As a litigation support trainer with AccessData, I’ve had the opportunity to travel across the U.S. and the U.K., training users on Summation. Despite the different workflows and judiciary systems, the goal remains the same for all – find the relevant data, review it ASAP, and hope to find that smoking gun. The fastest and most efficient way to find this data is through data culling.
Data culling is the process of searching and isolating your original data based on specific criteria, such as date ranges and keywords. This process simply hides documents that may not be relevant to your case, allowing a quick and proficient review of documents before production.
We used to rely heavily on vendors for this process because many of the products out there did not have Early Case Assessment (ECA) capabilities and certain products were not forensically sound. With Summation, you have all the ECA capabilities, can seamlessly cull your data, and give reviewers access to the relevant documents – all without ever having to leave the Summation platform! Sound difficult? It really isn’t. Like many of our Summation users, I came from the iBlaze days and was a bit intimidated by the robust functionality Summation possessed. Don’t be. Technology is evolving and change is good… well, in the world of Summation, at least. Data culling in-house can save you time and money so why not dive in and give it a try.

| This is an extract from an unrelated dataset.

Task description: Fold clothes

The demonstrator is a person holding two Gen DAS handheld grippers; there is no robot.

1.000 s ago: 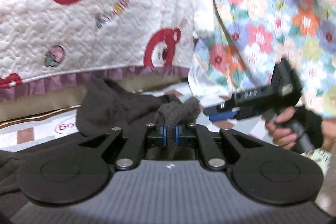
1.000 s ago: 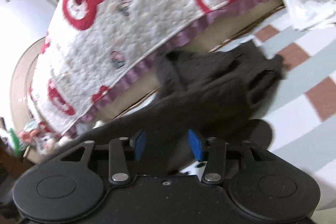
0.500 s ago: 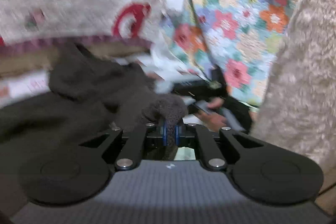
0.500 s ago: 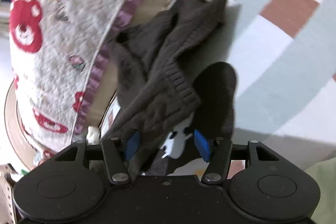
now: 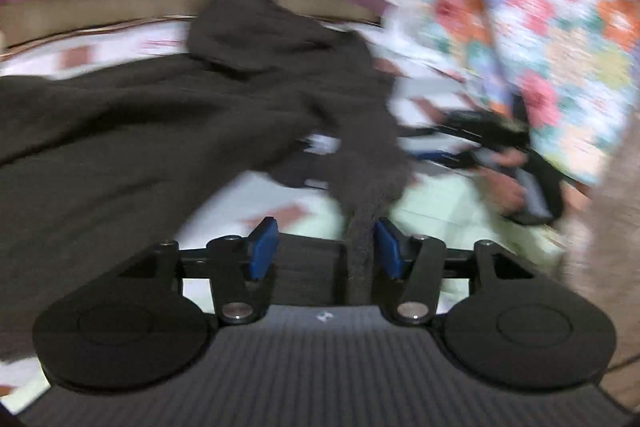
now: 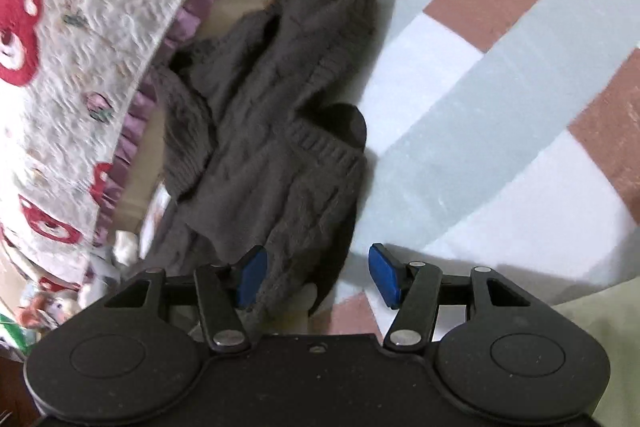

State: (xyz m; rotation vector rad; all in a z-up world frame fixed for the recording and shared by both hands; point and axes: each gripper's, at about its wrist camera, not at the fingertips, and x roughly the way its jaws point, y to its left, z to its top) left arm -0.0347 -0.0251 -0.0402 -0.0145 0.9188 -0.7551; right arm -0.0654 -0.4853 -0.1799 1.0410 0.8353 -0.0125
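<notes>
Home bedroom. Checked bedsheet (image 6: 500, 75) ahead of the right gripper, bear-print quilt (image 6: 80, 39) up-left of it, floral fabric (image 5: 560, 7) hanging up-right of the left gripper.

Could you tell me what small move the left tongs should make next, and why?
Probably close on the sweater strip. The left tongs stand open, and a strip of the dark sweater hangs against only the right pad. The right tongs are open too, so nothing grips the crumpled sweater.
</notes>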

Let’s discuss all walks of data culling, pre- AND post-processing:
- DeNISTing is the removing of non user created data such as system files, operating system files and other file formats that generally hold no evidentiary value. This is a simple way to reduce non-relevant documents during data processing.

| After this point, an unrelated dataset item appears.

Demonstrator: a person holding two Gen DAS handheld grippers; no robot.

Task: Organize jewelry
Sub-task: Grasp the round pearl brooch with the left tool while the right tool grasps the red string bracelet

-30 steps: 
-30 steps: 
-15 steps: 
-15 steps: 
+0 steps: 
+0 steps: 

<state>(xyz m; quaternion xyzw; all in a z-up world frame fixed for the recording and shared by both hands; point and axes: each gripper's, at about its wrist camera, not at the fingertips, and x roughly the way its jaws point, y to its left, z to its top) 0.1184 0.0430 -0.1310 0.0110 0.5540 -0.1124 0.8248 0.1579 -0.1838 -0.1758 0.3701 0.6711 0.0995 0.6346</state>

- Deduplication is the identification and separation of duplicate documents and emails. These documents and emails are flagged across the entire case and filtered by the custodian, allowing a faster review of relevant data without repeatedly seeing the same files.
- Cluster Analysis, or Near Dupe Analysis, is the process that compares the contents of documents and emails in order to group similar documents. This allows reviewers to view the data as a group, therefore saving time.
All three of these pre-processing data culling methods are available to you in Summation and, even better, in one location within the user interface. Once the data is processed, there still may be thousands of documents and emails that are simply not relevant to the case. There are many options in Summation to remove the rest of the non-related data, such as filtering. Filters are simply predefined categories populated with metadata during ingestion and processing of the data. Evidence can be filtered by criteria such as custodians, date or date ranges, file size, display names and many other metadata fields. Filtering in Summation is by far one of the easiest and most intuitive features to use. Keyword searching can further the data culling process. Within Summation’s advance search feature, you can build complex queries without having to know the syntax, parenthesis, operators and other details of crafting a search. This is a great advantage when combined with advance search variations like stemming, phonic, synonyms and fuzzy searching.
Data culling assists us in separating and prioritizing relevant and non-relevant data to save time, money, and gets us to the prize: an efficient production set for review.